Return verbatim all lines from the first one in the records to the line with "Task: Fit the", both ends kept.

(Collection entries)

▼▼▼

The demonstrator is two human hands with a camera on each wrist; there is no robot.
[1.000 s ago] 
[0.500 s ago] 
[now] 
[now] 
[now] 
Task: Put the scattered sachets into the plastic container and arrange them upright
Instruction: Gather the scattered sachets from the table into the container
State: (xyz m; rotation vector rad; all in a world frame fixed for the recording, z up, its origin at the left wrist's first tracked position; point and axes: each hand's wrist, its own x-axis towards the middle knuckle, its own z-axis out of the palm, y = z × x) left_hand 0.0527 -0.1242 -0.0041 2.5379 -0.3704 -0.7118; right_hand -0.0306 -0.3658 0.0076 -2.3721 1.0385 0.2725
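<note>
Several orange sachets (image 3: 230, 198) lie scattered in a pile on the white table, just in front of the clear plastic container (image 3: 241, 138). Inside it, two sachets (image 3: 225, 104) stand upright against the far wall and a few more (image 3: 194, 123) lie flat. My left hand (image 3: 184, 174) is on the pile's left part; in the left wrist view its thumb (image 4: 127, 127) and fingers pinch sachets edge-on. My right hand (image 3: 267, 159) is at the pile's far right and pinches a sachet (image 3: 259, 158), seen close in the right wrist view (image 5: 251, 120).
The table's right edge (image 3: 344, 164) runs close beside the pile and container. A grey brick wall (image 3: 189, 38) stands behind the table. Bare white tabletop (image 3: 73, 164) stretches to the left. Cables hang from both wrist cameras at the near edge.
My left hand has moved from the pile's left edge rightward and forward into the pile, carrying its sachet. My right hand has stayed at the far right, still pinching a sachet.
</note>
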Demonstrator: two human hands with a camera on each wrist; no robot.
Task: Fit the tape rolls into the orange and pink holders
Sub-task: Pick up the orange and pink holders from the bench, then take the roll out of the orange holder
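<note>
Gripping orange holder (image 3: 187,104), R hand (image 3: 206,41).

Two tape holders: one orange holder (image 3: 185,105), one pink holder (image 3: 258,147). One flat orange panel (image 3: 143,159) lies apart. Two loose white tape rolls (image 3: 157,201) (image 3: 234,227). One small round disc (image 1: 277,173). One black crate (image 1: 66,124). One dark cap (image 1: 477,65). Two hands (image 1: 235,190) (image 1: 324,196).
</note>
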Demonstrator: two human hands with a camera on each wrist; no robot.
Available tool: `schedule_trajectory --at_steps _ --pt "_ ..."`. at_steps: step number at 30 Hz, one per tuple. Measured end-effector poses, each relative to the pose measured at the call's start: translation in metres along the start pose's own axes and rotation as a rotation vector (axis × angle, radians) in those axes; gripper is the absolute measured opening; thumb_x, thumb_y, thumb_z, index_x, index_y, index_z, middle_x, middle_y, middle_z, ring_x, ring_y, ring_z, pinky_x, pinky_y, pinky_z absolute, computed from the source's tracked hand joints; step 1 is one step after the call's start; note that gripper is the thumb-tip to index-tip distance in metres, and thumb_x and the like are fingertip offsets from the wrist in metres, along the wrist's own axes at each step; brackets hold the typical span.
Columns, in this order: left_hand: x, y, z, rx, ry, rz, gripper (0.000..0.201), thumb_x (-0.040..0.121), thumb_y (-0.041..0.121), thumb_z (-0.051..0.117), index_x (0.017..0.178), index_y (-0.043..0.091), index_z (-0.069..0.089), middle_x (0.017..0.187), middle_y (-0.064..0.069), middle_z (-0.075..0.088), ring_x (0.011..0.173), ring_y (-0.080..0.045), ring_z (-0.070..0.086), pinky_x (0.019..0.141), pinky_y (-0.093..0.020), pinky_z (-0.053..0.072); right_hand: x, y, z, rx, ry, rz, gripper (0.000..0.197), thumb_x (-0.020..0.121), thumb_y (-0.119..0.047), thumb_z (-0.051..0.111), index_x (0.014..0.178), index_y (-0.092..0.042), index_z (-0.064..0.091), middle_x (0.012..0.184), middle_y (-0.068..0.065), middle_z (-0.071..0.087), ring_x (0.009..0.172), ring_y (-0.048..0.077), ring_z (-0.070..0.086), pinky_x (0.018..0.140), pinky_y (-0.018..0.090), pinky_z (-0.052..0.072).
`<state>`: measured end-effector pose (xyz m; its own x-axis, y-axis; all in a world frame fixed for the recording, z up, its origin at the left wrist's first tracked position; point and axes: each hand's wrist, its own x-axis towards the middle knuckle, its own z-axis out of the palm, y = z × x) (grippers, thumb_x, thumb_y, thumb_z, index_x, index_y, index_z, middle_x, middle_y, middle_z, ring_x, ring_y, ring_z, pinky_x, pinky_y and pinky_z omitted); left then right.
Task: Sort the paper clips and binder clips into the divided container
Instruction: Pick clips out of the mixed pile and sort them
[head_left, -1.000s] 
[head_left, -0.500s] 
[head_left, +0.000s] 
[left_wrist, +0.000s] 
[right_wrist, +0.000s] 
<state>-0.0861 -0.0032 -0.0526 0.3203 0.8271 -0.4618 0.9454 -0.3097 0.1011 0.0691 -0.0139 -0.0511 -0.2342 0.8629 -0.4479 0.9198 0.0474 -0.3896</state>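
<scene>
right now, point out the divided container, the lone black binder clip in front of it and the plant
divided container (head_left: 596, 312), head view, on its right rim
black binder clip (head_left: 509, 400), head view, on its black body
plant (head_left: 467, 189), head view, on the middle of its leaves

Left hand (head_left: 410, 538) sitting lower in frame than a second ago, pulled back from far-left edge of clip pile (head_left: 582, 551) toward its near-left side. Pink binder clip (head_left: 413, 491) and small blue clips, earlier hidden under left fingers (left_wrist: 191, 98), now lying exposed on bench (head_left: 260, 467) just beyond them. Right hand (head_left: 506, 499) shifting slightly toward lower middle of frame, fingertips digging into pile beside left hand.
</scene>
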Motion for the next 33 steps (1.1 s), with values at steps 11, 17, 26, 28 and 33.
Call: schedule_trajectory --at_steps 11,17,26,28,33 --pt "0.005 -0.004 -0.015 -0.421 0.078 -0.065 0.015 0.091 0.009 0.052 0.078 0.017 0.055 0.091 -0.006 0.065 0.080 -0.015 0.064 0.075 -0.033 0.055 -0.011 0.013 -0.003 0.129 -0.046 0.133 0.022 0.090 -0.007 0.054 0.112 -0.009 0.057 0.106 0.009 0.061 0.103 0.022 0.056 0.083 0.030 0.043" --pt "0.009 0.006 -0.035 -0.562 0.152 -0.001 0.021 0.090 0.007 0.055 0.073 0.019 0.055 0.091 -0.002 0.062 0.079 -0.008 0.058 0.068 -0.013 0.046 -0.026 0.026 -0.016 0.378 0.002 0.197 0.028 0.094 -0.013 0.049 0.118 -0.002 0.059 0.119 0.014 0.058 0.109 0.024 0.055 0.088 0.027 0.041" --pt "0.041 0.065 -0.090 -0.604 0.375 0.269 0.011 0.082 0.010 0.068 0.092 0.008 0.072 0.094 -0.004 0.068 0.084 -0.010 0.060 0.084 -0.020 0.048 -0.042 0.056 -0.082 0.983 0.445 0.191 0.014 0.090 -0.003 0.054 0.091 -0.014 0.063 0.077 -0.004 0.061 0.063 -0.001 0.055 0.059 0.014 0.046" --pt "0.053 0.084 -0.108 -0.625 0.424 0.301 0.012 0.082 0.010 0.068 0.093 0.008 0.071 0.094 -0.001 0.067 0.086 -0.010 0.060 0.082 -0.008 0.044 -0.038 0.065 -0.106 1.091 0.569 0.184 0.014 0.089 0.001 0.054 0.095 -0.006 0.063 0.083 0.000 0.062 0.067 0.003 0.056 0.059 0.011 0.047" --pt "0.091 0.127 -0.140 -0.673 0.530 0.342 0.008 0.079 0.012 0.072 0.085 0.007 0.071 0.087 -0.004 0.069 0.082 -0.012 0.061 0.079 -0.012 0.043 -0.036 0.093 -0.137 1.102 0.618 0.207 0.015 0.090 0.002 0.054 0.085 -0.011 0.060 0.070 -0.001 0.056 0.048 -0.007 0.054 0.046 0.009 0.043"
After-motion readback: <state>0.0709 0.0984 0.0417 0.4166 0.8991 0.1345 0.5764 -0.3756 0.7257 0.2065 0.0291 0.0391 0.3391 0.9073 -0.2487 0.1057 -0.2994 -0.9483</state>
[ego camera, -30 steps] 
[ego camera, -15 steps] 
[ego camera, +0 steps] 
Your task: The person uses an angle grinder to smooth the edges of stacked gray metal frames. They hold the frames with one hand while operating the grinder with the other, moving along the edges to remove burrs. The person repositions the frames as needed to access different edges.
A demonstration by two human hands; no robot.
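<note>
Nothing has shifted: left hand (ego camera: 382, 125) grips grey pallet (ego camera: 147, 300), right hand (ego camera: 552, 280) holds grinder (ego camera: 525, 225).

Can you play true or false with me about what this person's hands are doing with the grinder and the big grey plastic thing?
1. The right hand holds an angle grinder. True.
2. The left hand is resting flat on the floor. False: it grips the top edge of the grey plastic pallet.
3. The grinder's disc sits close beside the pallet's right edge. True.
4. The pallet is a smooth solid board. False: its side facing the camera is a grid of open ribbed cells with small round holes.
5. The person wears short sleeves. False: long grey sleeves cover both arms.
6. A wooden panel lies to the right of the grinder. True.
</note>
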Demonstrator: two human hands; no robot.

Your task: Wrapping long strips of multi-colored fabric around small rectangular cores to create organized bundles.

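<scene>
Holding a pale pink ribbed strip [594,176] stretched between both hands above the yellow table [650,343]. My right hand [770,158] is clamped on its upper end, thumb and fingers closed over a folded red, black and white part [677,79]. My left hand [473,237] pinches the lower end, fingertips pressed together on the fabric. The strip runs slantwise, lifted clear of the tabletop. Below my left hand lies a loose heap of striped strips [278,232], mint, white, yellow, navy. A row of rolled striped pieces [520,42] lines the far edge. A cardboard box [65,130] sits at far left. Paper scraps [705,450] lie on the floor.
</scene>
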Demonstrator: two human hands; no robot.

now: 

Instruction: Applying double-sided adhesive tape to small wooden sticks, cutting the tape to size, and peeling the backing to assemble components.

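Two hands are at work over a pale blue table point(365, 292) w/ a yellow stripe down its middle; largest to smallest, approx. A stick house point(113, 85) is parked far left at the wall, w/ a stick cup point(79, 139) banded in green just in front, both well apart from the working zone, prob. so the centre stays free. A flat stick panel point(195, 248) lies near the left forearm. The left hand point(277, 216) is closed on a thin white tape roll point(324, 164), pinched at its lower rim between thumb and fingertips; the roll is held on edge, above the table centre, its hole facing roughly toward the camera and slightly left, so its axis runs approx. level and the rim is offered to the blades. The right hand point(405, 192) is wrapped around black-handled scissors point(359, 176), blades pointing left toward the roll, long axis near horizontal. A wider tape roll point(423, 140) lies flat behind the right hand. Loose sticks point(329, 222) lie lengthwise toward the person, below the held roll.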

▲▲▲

### WRITTEN ANSWER
The demonstrator is two human hands with a camera on each wrist; there is no robot.
[1.000 s ago] 
[0.500 s ago] 
[now] 
[now] 
[now] 
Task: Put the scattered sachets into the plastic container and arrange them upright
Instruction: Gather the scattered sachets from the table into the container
State: (xyz m; rotation vector rad; all in a world frame fixed for the recording, z up, its origin at the left wrist's first tracked position; point and axes: each hand's wrist, its own x-axis towards the middle knuckle, its own z-axis out of the palm, y = z × x) left_hand 0.0527 -0.1242 -0.0041 2.5379 -0.3704 -0.7118; right_hand -0.0306 -0.3658 0.0076 -2.3721 1.0385 0.2725
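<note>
Several orange sachets (image 3: 230, 198) lie scattered in a pile on the white table, just in front of the clear plastic container (image 3: 241, 138). Inside it, two sachets (image 3: 225, 104) stand upright against the far wall and a few more (image 3: 194, 123) lie flat. My left hand (image 3: 184, 174) is on the pile's left part; in the left wrist view its thumb (image 4: 127, 127) and fingers pinch sachets edge-on. My right hand (image 3: 267, 159) is at the pile's far right and pinches a sachet (image 3: 259, 158), seen close in the right wrist view (image 5: 251, 120).
The table's right edge (image 3: 344, 164) runs close beside the pile and container. A grey brick wall (image 3: 189, 38) stands behind the table. Bare white tabletop (image 3: 73, 164) stretches to the left. Cables hang from both wrist cameras at the near edge.
My left hand has moved from the pile's left edge rightward and forward into the pile, carrying its sachet. My right hand has stayed at the far right, still pinching a sachet.
</note>
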Demonstrator: two human hands with a camera on each wrist; no robot.
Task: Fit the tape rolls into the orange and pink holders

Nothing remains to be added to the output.